====== EXERCISE DATA

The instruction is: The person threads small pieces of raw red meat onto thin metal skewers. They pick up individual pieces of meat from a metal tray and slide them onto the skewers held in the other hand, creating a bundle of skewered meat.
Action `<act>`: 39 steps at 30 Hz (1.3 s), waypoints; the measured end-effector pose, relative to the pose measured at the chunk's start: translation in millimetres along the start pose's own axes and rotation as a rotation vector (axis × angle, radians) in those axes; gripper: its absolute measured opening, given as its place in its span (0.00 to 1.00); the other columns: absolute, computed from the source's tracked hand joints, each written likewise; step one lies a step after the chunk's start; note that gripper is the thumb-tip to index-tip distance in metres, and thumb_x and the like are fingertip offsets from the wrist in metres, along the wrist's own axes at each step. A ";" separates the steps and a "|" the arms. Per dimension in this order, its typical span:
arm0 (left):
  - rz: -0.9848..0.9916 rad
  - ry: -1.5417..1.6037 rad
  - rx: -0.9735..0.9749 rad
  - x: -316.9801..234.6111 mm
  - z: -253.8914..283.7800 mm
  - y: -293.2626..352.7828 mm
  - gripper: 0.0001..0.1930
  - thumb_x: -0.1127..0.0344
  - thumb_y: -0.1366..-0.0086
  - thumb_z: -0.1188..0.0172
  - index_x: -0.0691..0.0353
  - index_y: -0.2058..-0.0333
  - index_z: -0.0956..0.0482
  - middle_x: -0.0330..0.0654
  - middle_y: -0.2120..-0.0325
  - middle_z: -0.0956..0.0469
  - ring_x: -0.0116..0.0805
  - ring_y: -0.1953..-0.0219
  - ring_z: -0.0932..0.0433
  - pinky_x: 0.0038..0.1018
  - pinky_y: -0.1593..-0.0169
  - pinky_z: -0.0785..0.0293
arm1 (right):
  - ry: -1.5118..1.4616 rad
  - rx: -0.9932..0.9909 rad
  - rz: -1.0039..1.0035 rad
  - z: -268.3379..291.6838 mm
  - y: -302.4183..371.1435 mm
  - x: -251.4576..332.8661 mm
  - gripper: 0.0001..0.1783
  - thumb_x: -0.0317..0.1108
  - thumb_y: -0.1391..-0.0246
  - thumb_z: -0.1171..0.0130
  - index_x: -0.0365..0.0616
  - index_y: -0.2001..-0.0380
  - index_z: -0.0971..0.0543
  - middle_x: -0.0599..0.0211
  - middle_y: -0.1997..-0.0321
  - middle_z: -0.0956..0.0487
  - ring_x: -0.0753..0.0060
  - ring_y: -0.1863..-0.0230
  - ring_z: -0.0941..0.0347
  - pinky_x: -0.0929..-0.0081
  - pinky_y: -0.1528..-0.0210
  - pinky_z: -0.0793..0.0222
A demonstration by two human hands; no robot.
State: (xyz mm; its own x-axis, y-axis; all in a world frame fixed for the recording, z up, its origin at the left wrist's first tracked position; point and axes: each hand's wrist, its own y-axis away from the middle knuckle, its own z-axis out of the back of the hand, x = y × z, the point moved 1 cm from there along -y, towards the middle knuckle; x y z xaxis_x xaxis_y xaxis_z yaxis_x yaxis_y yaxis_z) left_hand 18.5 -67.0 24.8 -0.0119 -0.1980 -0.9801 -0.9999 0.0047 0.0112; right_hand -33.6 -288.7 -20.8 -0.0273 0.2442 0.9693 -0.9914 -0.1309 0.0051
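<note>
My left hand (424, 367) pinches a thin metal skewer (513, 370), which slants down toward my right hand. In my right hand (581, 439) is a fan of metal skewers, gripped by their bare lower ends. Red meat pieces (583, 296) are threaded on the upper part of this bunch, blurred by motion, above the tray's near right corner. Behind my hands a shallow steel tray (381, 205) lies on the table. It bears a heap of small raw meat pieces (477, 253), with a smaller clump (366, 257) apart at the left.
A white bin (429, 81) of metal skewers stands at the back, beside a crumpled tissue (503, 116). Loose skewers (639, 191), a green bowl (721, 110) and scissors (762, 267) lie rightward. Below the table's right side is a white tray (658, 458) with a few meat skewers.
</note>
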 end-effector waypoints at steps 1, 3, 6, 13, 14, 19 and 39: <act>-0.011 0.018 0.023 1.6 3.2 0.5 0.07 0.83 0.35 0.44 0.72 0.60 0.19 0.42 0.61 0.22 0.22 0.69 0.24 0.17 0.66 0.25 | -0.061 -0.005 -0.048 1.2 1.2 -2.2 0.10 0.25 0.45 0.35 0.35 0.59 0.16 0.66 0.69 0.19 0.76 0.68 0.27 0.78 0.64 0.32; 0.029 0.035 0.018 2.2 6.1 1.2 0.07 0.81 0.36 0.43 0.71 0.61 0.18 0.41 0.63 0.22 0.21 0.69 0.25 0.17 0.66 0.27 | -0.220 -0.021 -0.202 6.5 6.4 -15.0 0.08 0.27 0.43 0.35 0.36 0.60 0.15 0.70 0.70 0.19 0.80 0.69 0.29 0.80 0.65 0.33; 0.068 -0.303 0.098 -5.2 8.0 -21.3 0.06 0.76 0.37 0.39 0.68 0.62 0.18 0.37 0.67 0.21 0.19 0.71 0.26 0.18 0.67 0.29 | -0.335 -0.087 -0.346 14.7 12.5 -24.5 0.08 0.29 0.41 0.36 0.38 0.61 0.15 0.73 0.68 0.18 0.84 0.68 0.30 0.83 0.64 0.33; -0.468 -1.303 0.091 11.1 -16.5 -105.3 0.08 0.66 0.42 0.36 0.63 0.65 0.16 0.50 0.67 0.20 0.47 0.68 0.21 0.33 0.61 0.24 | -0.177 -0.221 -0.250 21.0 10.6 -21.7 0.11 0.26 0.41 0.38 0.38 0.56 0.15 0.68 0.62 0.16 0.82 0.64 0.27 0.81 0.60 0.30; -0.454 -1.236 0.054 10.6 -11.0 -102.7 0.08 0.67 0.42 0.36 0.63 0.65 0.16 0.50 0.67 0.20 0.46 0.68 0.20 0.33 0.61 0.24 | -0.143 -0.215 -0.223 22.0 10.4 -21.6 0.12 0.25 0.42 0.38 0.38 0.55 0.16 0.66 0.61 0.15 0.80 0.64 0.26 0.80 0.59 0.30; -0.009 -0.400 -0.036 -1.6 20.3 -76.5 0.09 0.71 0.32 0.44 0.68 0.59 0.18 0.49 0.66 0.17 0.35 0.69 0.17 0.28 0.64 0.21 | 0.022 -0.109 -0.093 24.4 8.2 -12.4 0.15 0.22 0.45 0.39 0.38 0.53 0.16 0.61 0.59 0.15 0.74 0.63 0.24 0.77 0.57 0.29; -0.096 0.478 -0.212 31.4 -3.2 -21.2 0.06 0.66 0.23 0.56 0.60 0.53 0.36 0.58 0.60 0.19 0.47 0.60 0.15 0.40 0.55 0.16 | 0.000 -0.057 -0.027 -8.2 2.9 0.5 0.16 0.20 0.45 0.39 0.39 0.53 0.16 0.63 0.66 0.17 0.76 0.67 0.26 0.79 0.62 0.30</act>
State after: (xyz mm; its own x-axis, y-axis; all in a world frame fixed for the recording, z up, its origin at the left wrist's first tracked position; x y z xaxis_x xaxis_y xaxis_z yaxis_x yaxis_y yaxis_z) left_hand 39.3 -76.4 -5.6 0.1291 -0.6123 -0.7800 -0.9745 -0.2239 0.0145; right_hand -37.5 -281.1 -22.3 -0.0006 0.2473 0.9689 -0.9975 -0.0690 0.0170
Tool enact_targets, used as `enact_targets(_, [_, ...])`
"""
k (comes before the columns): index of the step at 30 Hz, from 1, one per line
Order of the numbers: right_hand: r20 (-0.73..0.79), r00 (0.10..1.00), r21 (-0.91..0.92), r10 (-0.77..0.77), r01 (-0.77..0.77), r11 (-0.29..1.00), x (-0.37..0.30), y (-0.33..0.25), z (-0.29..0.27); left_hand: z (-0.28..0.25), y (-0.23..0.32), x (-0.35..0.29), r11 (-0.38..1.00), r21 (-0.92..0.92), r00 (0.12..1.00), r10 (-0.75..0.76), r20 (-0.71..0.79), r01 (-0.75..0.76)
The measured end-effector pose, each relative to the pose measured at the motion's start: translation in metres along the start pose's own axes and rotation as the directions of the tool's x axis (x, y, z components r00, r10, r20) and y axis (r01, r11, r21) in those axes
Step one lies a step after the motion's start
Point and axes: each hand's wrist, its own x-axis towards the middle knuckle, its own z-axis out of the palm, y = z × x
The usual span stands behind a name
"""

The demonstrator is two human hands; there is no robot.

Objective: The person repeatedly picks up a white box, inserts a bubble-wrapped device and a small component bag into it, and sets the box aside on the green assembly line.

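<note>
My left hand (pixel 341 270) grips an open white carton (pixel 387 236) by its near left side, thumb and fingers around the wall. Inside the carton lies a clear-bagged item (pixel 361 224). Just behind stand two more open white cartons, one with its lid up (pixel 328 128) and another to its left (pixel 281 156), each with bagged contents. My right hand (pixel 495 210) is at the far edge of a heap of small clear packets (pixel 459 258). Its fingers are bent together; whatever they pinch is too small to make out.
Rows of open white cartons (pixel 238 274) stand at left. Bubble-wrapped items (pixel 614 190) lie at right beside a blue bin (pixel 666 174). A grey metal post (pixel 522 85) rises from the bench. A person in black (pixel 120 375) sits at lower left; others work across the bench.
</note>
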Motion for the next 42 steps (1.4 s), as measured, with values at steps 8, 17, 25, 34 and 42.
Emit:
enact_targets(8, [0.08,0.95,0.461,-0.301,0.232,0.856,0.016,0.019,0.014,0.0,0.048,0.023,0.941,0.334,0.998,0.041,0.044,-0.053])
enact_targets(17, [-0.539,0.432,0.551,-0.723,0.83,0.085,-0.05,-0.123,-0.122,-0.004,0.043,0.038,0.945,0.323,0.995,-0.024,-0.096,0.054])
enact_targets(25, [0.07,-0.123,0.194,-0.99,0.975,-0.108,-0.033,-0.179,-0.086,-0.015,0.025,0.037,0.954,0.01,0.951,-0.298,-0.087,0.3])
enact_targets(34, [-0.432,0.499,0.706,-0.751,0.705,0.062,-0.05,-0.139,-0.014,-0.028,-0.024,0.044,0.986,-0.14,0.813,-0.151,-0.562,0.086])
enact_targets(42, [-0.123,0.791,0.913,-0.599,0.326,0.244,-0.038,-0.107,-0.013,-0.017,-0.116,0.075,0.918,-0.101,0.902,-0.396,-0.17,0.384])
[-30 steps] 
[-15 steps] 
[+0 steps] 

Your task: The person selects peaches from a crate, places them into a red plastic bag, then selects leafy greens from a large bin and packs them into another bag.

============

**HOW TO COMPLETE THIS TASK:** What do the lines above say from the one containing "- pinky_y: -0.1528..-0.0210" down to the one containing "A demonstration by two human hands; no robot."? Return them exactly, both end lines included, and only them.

**WRITTEN SOLUTION:**
  - pinky_y: -0.1528..-0.0210
  - pinky_z: -0.0793..0.0222
A demonstration by two human hands; no robot.

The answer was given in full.